Aux dernières nouvelles, l'enquête sur le massacre de Kiri n'a pas encore progressé de manière significative...

 

 

 

NOTES

 


1. Physicians for Human Rights, organisation non-gouvernementale basée à Boston (100 Boylston Street, Suite 702, Boston, MA 02116), a à son actif de nombreuses missions et rapports (entre autres en Géorgie soviétique, au Koweït, en Somalie, à Haïti,...) concernant les droits de l'homme, en particulier l'impact de leur violation sur la santé des populations et des individus.

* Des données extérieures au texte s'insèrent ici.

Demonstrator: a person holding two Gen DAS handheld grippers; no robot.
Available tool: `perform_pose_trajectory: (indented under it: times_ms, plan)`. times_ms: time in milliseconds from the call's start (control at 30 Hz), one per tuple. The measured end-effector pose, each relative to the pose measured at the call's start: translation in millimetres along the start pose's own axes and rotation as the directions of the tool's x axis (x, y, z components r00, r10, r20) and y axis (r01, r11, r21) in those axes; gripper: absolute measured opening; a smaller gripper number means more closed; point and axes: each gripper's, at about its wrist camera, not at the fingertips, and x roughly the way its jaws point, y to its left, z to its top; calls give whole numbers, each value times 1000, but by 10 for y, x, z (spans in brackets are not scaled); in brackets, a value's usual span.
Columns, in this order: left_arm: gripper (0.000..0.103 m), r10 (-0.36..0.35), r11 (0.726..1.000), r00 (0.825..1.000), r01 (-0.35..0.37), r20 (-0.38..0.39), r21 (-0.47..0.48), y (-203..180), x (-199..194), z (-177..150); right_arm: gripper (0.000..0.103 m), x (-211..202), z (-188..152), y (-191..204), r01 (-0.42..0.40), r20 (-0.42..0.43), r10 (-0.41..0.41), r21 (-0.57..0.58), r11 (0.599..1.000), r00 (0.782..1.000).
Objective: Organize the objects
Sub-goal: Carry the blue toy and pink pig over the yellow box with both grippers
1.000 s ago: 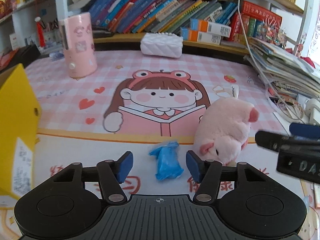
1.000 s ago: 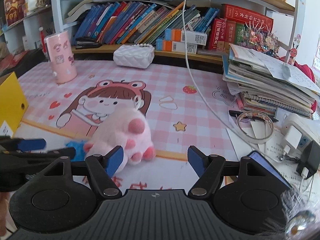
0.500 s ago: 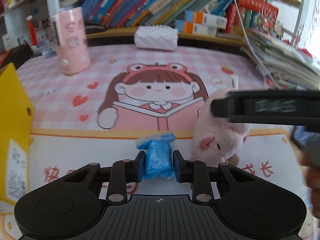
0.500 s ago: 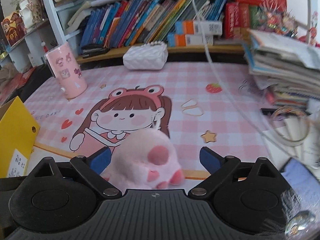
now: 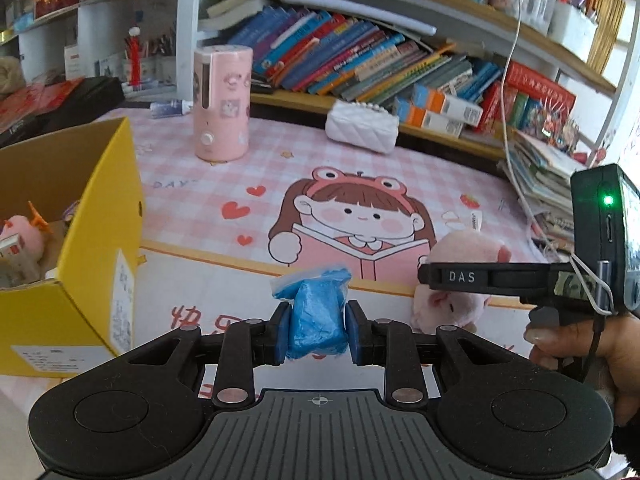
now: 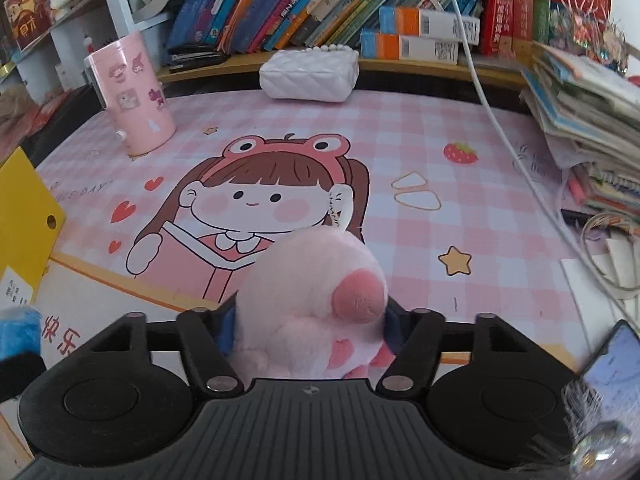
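The left hand-held gripper (image 5: 316, 330), having just clamped the crumpled blue plastic bundle (image 5: 314, 320), is lifting it boxward while the right hand-held gripper (image 6: 308, 330) is closing around the fluffy pink plush toy (image 6: 310, 300).

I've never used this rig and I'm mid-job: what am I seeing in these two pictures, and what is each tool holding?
No robot: a person holds two hand-held grippers, each with a fisheye camera looking along its jaws. The left view shows the left gripper shut on a blue plastic bundle, with a yellow box beside it. The right view shows the right gripper, whose jaws have just been closing, around a pink plush toy. On the pink desk mat stand a pink cylinder and a white quilted pouch.
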Motion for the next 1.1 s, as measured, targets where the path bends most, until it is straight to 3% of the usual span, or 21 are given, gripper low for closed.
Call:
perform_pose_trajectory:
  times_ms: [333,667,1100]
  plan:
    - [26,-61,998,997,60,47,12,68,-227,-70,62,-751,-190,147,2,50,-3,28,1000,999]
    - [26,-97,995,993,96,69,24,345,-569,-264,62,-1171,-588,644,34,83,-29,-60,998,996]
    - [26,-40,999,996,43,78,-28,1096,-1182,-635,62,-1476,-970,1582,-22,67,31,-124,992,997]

2. Il est à noter que les agences de presse et la presse internationale (International Herald Tribune, 15 juin 1994 ; Le Monde, 16 juin 1994 ; Le Soir, 15 juin 1994), ont rapporté le massacre en indiquant que les victimes étaient des réfugiés tutsi et les tueurs des miliciens hutu venus du Rwanda. Quant à La Libre Belgique du 15 juin 1994, elle rapporte qu'une centaine de réfugiés hutu ont été attaqués par des réfugiés tutsi qui auraient reconnu des tueurs parmi les nouveaux venus et que six cadavres ont été retrouvés, mais que le reste du groupe hutu se serait égaillé dans les marais avoisinants.

3. Par exemple, 31 Hutu enlevés et disparus à Cendajuru (Kayanza) le 13 juillet et 46 tués à la grenade dans une chapelle à Kabarore (Ngozi) le 16 juillet 1994. (Le Monde, 22 juillet 1994)

4. "Manuel sur la prévention des exécutions extrajudiciaires, arbitraires et sommaires et les moyens d'enquête sur ces exécutions" publié par les Nations Unies (New York, 1991, ISBN 92-1-230192-4).

5. La MIOB est une force d'une trentaine d'observateurs militaires de l'OUA déployés au Burundi depuis la mi-juillet 1994.

6. Voir Libération du 15 août 1994 et Le Monde des 16 et 17 août 1994. (Dans ce dernier article, la version des fait s'est à nouveau peu correcte).